### Task goal:
Working from the records below, repeat exactly the lines starting at the line that contains "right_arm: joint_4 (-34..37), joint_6" and ending at the line that contains "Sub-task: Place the", inclusive.

### Provided information:

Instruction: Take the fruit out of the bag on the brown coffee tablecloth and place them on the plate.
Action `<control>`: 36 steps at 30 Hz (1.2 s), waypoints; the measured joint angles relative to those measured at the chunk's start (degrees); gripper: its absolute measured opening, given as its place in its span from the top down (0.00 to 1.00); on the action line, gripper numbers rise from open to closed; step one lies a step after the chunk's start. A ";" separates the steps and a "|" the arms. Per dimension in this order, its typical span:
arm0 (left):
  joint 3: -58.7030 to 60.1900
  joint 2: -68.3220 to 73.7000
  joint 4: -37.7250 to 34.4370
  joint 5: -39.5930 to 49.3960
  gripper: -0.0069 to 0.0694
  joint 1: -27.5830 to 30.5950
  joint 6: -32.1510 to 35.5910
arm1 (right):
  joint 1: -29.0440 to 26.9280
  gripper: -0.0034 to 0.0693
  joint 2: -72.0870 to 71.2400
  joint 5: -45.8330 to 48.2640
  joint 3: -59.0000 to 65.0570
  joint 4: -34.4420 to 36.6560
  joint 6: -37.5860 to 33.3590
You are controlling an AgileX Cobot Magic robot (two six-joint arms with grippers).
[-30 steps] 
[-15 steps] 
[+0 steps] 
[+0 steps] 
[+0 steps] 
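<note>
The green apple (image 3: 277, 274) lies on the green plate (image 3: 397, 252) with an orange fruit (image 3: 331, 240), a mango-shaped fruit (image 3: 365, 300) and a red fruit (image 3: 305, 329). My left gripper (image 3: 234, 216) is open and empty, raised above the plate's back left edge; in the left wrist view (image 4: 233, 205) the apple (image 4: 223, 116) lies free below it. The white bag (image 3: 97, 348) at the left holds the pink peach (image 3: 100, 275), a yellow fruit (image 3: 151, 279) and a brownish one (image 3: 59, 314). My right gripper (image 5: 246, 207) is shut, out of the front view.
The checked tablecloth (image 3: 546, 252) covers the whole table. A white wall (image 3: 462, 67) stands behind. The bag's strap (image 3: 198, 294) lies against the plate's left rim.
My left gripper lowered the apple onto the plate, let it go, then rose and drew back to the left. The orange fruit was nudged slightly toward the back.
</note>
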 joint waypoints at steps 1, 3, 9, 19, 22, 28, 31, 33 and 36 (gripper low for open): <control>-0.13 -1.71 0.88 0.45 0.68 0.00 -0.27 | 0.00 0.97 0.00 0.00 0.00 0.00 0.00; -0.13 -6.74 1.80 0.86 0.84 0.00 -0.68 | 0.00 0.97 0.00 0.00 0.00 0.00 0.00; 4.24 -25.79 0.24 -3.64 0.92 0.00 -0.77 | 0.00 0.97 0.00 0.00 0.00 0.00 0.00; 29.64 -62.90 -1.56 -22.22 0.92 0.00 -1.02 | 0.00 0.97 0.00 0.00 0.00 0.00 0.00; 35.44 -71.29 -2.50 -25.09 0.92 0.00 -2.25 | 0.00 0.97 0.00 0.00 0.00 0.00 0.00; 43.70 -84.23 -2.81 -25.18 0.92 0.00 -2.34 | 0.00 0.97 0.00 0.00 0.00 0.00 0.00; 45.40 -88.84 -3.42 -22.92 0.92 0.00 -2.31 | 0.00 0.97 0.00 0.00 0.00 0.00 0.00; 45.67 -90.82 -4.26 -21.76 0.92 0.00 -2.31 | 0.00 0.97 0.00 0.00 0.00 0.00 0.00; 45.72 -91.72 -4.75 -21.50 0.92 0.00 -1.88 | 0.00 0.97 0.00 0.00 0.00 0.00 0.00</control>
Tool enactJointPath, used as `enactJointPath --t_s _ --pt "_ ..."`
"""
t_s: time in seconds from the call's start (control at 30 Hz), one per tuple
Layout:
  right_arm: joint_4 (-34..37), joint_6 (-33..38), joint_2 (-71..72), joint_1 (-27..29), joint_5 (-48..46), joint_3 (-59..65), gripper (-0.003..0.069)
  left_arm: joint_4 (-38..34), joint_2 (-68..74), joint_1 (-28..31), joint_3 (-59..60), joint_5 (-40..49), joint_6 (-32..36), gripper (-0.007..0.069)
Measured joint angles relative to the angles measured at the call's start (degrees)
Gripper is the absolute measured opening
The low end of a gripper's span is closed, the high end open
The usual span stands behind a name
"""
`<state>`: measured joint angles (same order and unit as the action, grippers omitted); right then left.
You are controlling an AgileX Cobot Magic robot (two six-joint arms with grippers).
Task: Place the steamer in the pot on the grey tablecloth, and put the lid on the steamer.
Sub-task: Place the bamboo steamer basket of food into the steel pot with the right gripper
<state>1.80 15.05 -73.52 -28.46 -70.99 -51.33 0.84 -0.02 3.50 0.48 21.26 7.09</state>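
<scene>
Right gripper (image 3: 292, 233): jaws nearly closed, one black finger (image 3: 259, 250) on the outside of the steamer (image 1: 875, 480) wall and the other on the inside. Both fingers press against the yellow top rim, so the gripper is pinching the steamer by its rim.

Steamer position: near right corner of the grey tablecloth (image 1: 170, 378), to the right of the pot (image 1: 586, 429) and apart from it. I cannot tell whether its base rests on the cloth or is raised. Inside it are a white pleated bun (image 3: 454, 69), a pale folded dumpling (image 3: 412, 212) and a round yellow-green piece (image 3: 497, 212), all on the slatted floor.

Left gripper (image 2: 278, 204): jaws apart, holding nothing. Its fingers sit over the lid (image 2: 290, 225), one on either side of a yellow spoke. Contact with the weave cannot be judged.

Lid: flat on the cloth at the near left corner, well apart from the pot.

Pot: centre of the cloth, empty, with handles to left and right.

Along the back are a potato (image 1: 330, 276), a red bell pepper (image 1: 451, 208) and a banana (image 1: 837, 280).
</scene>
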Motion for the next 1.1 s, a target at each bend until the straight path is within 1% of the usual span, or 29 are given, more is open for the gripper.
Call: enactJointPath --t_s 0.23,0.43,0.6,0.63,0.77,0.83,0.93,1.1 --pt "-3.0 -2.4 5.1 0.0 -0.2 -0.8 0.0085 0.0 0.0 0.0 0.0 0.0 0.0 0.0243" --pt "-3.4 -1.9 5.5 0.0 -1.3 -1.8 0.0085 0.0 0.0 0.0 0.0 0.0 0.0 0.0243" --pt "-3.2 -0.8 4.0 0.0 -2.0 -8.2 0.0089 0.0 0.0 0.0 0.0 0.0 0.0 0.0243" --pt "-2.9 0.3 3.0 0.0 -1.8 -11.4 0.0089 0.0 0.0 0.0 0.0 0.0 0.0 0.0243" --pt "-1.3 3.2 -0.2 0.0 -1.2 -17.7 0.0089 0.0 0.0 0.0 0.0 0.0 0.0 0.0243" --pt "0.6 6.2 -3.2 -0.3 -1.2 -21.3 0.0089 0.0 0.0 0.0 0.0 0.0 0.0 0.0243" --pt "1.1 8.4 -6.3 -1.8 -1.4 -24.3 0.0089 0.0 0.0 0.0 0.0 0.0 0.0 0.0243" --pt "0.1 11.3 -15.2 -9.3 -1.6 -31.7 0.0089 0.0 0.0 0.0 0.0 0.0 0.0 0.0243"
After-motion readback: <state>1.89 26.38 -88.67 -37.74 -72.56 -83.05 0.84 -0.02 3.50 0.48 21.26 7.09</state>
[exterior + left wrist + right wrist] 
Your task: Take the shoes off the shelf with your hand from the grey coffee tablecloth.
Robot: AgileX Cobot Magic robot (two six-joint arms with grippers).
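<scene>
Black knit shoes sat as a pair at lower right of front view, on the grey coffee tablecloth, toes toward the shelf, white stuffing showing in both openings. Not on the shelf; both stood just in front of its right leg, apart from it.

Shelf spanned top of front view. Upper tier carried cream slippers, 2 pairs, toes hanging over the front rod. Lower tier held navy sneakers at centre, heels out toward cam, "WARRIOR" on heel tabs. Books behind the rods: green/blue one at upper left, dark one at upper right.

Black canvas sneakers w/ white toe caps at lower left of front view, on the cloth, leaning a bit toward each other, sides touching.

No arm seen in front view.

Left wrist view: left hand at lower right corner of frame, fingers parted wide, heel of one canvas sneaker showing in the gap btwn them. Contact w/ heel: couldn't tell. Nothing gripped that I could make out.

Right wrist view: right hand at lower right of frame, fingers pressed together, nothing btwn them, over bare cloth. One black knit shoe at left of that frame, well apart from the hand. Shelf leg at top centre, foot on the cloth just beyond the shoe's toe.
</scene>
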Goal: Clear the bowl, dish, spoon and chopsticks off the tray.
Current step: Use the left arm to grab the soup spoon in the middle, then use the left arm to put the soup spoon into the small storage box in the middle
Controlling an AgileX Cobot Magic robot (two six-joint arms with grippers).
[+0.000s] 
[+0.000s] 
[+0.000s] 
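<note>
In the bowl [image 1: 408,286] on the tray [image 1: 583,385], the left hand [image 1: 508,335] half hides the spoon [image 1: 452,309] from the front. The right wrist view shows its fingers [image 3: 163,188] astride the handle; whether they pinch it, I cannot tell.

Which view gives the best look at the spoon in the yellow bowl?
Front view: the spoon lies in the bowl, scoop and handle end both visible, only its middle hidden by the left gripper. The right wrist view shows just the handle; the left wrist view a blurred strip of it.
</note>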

### Result for this task:
  right_arm: joint_4 (-34..37), joint_6 (-33..38), joint_2 (-71..72), joint_1 (-27..29), joint_5 (-48..46), joint_3 (-59..65), gripper (-0.003..0.069)
  left_arm: joint_4 (-38..34), joint_2 (-68..74), joint_1 (-28..31), joint_3 (-59..60), joint_5 (-40..49), joint_6 (-32..36), gripper (-0.007..0.069)
Measured joint angles relative to the angles measured at the call's start (degrees)
Gripper is the absolute measured opening
The low end of a gripper's span is closed, the high end open
The usual span stands behind a name
"""
`<state>`: measured joint angles (same order and unit as the action, grippers omitted); right then left.
You are controlling an AgileX Cobot Magic robot (two six-joint arms with grippers).
Task: Place the steamer in the pot on the grey tablecloth, and put the lid on the steamer.
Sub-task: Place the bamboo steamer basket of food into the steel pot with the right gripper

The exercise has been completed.